• **TASK GOAL**: Please give every line below again exactly, but not its pictures.

• **AVAILABLE DATA**:
○ ○ ○ ○ ○
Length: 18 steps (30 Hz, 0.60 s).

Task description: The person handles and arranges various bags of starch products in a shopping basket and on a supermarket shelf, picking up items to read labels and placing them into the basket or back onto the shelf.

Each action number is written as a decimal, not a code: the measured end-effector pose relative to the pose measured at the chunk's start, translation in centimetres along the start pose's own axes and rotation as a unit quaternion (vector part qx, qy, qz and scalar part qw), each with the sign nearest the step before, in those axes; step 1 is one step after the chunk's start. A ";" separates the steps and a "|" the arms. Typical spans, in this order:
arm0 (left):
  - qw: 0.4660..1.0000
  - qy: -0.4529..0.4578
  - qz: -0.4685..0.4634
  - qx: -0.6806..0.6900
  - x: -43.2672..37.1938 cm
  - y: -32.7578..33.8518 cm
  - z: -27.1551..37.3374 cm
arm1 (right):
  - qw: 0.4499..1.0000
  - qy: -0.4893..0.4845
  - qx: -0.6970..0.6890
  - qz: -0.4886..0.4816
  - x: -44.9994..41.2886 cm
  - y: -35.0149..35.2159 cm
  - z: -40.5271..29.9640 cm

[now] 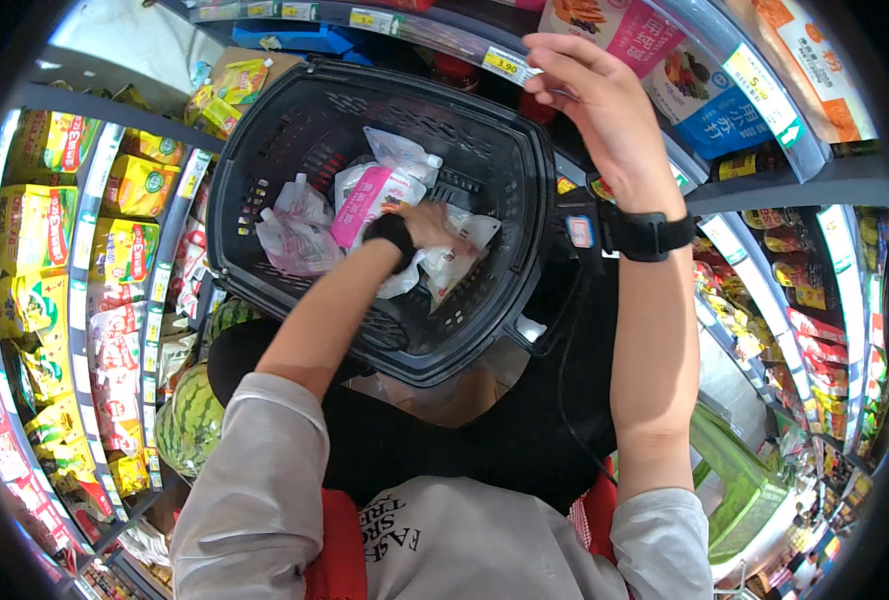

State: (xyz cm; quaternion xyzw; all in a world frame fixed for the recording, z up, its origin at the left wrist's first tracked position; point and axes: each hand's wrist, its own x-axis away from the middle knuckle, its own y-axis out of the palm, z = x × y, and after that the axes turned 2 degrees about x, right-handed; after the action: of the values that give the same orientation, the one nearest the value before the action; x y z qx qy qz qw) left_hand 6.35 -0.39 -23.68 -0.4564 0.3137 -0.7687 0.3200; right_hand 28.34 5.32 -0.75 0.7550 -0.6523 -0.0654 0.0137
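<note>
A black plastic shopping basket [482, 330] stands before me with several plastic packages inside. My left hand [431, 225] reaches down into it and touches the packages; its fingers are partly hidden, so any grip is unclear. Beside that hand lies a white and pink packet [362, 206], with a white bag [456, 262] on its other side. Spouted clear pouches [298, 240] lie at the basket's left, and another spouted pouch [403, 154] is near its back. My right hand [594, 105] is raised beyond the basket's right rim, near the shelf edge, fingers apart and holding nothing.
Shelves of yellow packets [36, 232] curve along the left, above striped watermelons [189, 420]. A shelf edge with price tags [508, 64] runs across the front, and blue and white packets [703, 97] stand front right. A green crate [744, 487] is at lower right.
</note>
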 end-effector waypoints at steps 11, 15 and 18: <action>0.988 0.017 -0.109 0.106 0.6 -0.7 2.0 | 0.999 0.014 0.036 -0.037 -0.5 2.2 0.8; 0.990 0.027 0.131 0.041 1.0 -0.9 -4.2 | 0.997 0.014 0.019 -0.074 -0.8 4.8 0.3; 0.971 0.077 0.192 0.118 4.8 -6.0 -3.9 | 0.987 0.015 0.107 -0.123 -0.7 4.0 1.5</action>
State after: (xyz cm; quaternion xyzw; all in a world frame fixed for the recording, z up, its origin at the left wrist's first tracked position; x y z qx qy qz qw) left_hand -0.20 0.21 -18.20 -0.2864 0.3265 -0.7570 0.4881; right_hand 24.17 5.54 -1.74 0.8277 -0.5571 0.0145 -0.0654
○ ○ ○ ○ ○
• **SOLVED EXERCISE**:
Length: 18 steps (30 Hz, 0.60 s).

Task description: The person handles and arranges various bags of starch products in a shopping basket and on a supermarket shelf, picking up items to read labels and placing them into the basket or back onto the shelf.

Each action number is written as a decimal, not a code: the measured end-effector pose relative to the pose measured at the chunk's start, translation in centimetres along the start pose's own axes and rotation as a unit quaternion (vector part qx, qy, qz and scalar part qw), each with the sign nearest the step before, in those axes; step 1 is one step after the chunk's start. A ";" separates the steps and a "|" the arms. Typical spans, in this order:
arm0 (left):
  - qw: 0.4660..1.0000
  - qy: -0.4529..0.4578
  - qz: -0.4685..0.4634
  - qx: -0.6806..0.6900
  - x: -43.2672..37.1938 cm
  - y: -32.7578..33.8518 cm
  - z: -27.1551..37.3374 cm
arm1 (right):
  - qw: 0.4499..1.0000
  - qy: -0.4893..0.4845
  - qx: -0.6970..0.6890
  - qz: -0.4886..0.4816
  - x: -44.9994..41.2886 cm
  - y: -35.0149..35.2159 cm
  - z: -40.5271..29.9640 cm

[now] 

State: (xyz cm; quaternion xyzw; all in a world frame fixed for the recording, z up, its origin at the left wrist's first tracked position; point and axes: each hand's wrist, its own x-axis away from the middle knuckle, its own y-axis out of the palm, z = x × y, and after that the axes turned 2 degrees about x, right-handed; after the action: of the values that give the same orientation, the one nearest the value before the action; x y z qx qy qz qw) left_hand 6.35 -0.39 -23.68 -0.4564 0.3137 -0.7687 0.3200; right_hand 28.34 5.32 -0.75 0.7550 -0.6523 -0.0654 0.0137
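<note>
A black plastic shopping basket [482, 330] stands before me with several plastic packages inside. My left hand [431, 225] reaches down into it and touches the packages; its fingers are partly hidden, so any grip is unclear. Beside that hand lies a white and pink packet [362, 206], with a white bag [456, 262] on its other side. Spouted clear pouches [298, 240] lie at the basket's left, and another spouted pouch [403, 154] is near its back. My right hand [594, 105] is raised beyond the basket's right rim, near the shelf edge, fingers apart and holding nothing.
Shelves of yellow packets [36, 232] curve along the left, above striped watermelons [189, 420]. A shelf edge with price tags [508, 64] runs across the front, and blue and white packets [703, 97] stand front right. A green crate [744, 487] is at lower right.
</note>
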 end-effector waypoints at steps 11, 15 and 18: <action>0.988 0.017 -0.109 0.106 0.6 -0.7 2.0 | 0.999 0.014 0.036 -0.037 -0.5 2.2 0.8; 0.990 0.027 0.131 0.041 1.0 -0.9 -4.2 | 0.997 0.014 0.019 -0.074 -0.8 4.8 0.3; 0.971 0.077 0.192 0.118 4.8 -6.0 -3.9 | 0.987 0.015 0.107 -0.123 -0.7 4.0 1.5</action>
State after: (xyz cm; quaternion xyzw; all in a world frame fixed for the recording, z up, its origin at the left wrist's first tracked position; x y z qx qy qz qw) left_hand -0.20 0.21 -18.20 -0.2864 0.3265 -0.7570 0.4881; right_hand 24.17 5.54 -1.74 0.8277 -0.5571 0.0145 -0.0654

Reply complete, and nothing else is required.